**TASK DETAILS:** Locate all lines in the data below that hold "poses" and show them.

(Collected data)
········

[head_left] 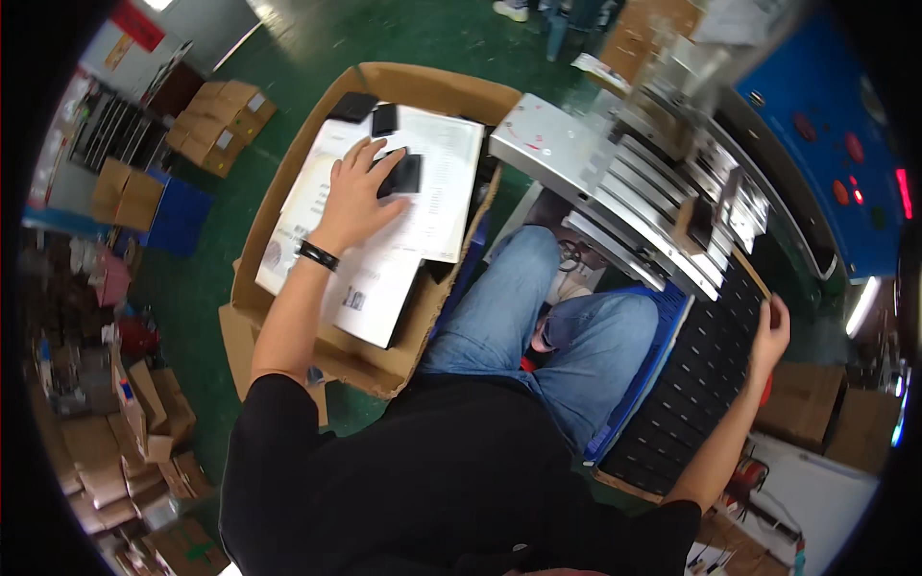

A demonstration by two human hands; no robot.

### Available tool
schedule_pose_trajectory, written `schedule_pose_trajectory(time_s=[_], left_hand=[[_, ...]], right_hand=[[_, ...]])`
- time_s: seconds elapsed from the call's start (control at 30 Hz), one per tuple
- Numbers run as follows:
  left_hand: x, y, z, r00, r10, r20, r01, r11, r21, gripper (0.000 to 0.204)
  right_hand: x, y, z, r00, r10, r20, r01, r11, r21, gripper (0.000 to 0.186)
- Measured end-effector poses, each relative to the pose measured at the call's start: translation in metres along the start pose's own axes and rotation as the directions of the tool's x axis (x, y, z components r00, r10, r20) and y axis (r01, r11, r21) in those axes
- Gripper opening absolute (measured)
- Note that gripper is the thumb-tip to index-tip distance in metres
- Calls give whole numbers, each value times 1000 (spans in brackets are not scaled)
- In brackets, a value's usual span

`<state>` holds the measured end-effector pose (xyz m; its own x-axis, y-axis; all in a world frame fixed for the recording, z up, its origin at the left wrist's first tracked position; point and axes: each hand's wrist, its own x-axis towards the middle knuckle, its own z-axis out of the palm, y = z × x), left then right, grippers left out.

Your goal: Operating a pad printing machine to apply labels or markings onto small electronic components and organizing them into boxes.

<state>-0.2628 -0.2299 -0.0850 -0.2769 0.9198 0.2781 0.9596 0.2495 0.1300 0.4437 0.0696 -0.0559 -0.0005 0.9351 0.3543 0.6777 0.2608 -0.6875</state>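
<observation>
My left hand [360,197] is open over white printed sheets [447,206] in a cardboard box [440,82]. Its fingers are spread, with the fingertips at a flat black piece [408,176]; whether they press on it I cannot tell. Two more black pieces lie at the far end of the sheets, one square [352,107] and one smaller [384,119]. On the far right, my right hand [771,336] is beside the outer edge of a black panel [687,384] marked with rows of small light spots. Its fingers are loosely bent and slightly apart, with nothing seen in them.
A metal machine bed [557,144] with slotted rails stands ahead to the right, beside a blue control panel [826,125] with lit red buttons. A blue crate [639,384] is beside my right leg. Cardboard boxes [221,125] stand on the green floor at left.
</observation>
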Motion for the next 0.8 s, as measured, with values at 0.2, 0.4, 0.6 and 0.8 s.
schedule_pose_trajectory(time_s=[0.2,0.4,0.6,0.8], left_hand=[[32,-8,3,969,221,107,-218,975,-44,71],[68,88,-39,980,172,-101,-200,853,-482,69],[134,240,-37,718,607,-341,-689,549,-472,67],[172,322,5,566,774,-283,-808,454,-375,61]], right_hand=[[-18,-155,57,954,-138,265,-17,862,507,33],[8,-201,81,816,-139,561,-95,925,368,65],[-5,-196,76,868,-227,441,33,914,404,67],[-61,-111,34,990,-29,139,-48,852,521,59]])
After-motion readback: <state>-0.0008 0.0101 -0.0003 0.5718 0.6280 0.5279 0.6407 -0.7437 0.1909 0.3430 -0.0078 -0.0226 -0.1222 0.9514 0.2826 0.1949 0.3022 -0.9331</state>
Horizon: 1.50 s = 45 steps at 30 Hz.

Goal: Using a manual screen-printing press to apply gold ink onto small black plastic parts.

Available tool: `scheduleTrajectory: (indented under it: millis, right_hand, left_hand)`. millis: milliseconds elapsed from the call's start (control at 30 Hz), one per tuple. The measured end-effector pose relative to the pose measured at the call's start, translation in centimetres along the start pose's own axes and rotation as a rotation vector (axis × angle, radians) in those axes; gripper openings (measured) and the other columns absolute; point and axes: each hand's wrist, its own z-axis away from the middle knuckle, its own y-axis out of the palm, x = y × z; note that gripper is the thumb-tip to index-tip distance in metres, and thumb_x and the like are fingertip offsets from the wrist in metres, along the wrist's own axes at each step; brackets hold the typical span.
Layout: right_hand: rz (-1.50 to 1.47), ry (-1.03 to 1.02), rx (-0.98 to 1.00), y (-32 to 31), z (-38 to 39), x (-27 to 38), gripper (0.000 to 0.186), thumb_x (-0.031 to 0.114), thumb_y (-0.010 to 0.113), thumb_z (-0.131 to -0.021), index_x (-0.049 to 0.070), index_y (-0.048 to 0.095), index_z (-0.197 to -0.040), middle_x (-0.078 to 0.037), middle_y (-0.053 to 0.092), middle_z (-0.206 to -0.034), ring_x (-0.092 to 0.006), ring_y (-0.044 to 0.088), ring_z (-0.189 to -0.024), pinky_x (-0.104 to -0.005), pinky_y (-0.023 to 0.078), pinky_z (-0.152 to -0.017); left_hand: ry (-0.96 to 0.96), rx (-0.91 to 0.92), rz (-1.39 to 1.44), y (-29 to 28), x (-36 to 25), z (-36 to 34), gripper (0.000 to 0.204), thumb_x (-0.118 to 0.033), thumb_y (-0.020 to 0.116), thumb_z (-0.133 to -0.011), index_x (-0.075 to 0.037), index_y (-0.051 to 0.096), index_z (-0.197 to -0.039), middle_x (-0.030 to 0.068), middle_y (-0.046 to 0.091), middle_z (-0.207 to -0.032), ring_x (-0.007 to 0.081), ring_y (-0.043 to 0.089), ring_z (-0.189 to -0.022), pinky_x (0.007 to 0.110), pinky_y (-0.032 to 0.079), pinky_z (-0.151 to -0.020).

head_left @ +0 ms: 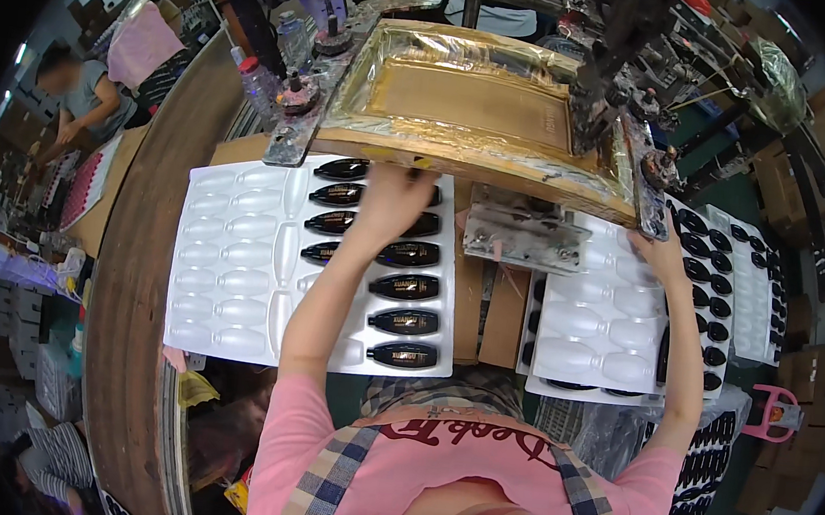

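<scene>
My left hand reaches over the left white moulded tray, close under the front edge of the wooden screen-printing frame. Its fingers look bent together, and their tips are blurred and partly hidden at black bottles. Beside my wrist lies a column of black bottles with gold print in the tray's hollows. My right hand is at the far right corner of another white tray, just below the frame's right end. Its fingers are bent toward the tray's edge, too small to read clearly.
A metal jig stands between the trays, beneath the frame. More trays of black bottles lie at the right. A brown wooden board runs along the left. A co-worker sits at the far left; a pink stool stands at the right.
</scene>
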Motion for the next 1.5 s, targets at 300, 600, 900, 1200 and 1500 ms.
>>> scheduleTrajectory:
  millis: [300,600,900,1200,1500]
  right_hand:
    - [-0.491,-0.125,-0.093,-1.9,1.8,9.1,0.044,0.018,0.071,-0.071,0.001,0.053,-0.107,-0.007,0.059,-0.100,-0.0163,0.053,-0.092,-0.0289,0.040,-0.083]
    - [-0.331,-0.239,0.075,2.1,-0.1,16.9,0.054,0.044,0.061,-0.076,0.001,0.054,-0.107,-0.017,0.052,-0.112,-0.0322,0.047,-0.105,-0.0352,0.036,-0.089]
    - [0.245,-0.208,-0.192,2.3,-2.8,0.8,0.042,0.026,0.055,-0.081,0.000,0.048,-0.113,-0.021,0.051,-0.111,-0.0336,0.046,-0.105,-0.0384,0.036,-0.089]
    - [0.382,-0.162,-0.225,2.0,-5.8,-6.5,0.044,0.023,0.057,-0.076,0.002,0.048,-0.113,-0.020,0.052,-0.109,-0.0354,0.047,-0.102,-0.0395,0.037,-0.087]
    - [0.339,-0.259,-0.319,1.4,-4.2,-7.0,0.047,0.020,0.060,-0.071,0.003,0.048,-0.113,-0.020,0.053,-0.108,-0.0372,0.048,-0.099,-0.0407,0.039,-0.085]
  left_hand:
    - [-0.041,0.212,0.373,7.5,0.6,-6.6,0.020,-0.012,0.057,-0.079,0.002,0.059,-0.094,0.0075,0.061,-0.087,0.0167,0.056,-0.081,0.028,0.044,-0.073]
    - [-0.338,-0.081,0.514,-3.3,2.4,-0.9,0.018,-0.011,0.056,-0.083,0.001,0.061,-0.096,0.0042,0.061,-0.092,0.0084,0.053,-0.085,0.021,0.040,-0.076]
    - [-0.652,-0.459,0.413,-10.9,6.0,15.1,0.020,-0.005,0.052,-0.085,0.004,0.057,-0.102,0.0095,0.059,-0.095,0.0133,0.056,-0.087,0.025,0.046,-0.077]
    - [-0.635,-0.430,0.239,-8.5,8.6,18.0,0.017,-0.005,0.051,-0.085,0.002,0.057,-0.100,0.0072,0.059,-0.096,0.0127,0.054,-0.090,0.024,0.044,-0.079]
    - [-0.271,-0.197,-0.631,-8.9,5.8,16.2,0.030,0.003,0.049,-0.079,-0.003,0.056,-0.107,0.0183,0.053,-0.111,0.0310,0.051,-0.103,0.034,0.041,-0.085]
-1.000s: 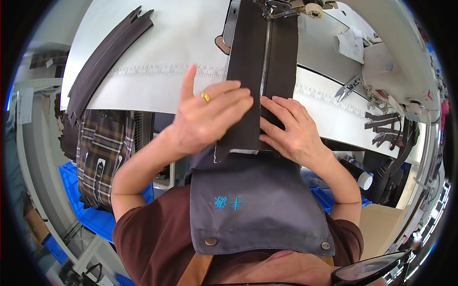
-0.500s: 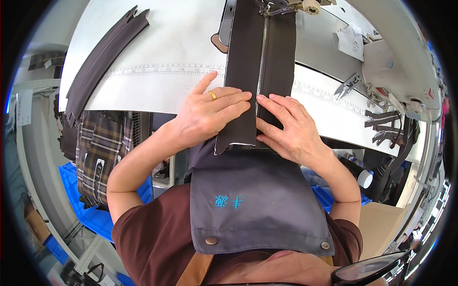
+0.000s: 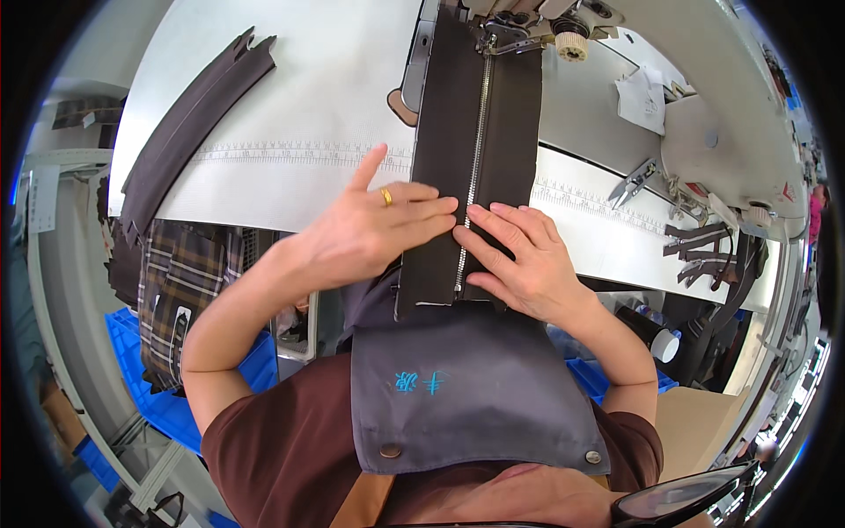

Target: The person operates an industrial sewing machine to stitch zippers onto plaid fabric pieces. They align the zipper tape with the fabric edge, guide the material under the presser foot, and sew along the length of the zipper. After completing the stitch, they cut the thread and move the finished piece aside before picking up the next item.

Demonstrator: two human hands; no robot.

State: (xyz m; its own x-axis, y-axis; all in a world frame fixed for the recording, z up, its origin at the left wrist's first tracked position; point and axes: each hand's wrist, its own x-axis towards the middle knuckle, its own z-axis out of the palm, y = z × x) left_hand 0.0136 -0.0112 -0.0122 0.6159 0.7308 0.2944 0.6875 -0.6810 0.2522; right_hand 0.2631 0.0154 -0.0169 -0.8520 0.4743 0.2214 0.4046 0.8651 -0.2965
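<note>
A long dark brown fabric panel (image 3: 447, 132) runs from the sewing machine's presser foot (image 3: 490, 42) over the table's near edge. Down its middle lies a silver metal zipper (image 3: 481, 132). My left hand (image 3: 374, 220) rests on the panel left of the zipper, fingers stretched out and thumb raised away. Flat on the right side is my right hand (image 3: 525, 260), its fingertips beside the zipper teeth, fingers a little apart. Neither hand grips the cloth. The panel's near end hangs by my grey apron (image 3: 475, 387).
Dark cloth strips (image 3: 189, 132) lie at the far left of the white table (image 3: 290, 97). Thread snips (image 3: 634, 183) and short zipper pieces (image 3: 700, 251) sit at the right. Plaid fabric (image 3: 185, 299) hangs over a blue crate (image 3: 145, 378). The machine's body (image 3: 704, 97) stands at the upper right.
Both hands have moved slightly toward me along the zipper. More of the panel's near end and the zipper's lower end shows. The whole view has shifted a little.
</note>
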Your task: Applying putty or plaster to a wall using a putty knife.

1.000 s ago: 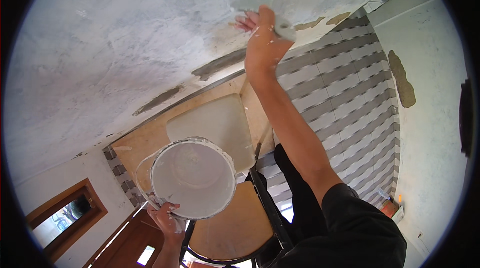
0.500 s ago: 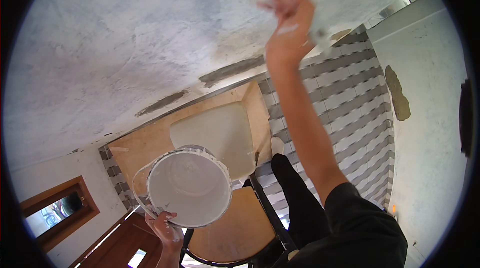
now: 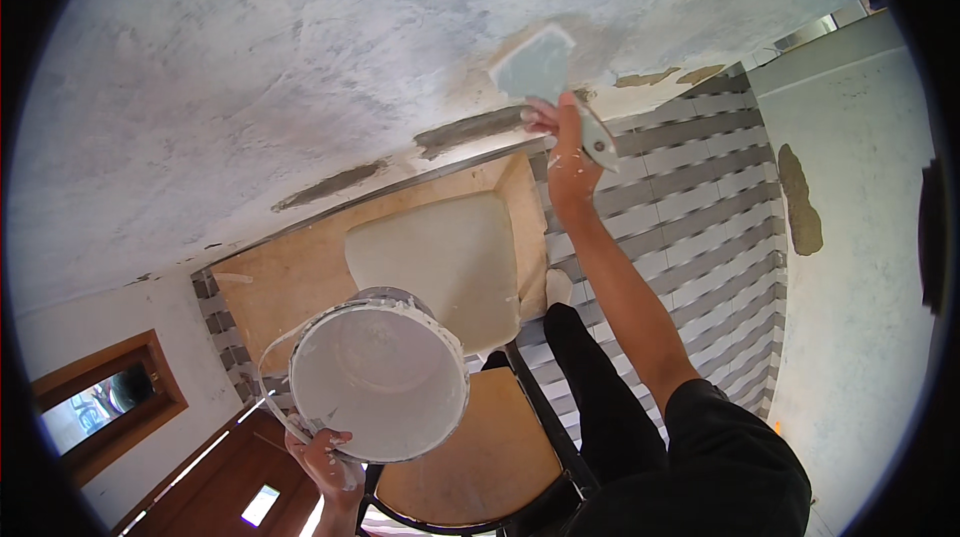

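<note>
My right hand (image 3: pixel 570 162), flecked with white, grips the pale handle of a broad putty knife (image 3: pixel 536 69). Its blade lies on or close against the mottled white-grey wall (image 3: pixel 300 47), just above a bare grey patch (image 3: pixel 468 133); actual contact I cannot tell. Low on the left, the fingers of my left hand (image 3: pixel 325 462) are closed over the rim of a white bucket (image 3: pixel 312 367), holding it tilted so its inside shows. White smears coat the bucket's rim and walls, and its thin handle hangs at the left side.
Below the bucket is a chair with a tan seat (image 3: pixel 470 452) and black frame. A pale rounded seat (image 3: pixel 435 257) stands beyond it, over a tan sheet (image 3: pixel 530 202). Striped grey tiles (image 3: pixel 690 217) cover the floor at right. Another patched wall (image 3: pixel 850 167) rises at far right.
My right hand has come down and slightly left along the wall with the putty knife, whose blade now shows clearly. My left hand and the bucket have barely shifted.
</note>
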`<state>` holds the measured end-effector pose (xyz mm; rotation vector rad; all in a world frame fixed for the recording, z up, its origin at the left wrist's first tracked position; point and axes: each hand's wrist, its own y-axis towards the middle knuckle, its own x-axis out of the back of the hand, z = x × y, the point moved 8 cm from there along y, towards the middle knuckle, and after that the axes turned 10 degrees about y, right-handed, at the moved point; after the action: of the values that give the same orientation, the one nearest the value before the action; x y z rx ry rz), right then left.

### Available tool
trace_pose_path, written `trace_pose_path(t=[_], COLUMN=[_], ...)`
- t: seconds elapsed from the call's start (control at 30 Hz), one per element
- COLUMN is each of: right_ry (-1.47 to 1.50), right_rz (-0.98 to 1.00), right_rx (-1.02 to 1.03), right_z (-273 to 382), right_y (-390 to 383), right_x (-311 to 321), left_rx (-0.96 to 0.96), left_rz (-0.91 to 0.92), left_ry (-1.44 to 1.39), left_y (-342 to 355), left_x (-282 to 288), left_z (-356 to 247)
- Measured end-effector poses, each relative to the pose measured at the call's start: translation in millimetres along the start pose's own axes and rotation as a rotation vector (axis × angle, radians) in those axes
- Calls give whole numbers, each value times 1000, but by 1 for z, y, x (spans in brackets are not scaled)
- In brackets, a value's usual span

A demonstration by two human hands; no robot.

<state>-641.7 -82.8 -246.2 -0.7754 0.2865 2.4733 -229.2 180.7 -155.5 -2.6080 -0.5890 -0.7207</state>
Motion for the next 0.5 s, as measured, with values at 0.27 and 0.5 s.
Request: trace_pose_path(t=[0.27,0.5], right_ry=[233,113], right_rz=[-115,-128], right_rx=[88,69], right_z=[0,-1], right_y=[-9,-18], right_x=[-68,-85], left_rx=[-287,-55], left_rz=[9,36], left_ry=[351,37], left_y=[-10,-14], left_x=[-3,3], left_z=[-19,-19])
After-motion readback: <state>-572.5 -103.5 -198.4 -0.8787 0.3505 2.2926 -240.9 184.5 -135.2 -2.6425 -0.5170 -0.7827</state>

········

**FINAL ANSWER:**
- Measured end-effector poses, each relative to the pose measured at the call's start: translation in metres along the start pose's own axes and rotation as the directions of the tool's x axis (x, y, z components r00, r10, r20) and y axis (r01, r11, r21) in those axes
- Measured end-effector poses, each relative to the pose measured at the call's start: translation in millimetres along the start pose's own axes and rotation as a rotation vector (axis × angle, radians) in those axes

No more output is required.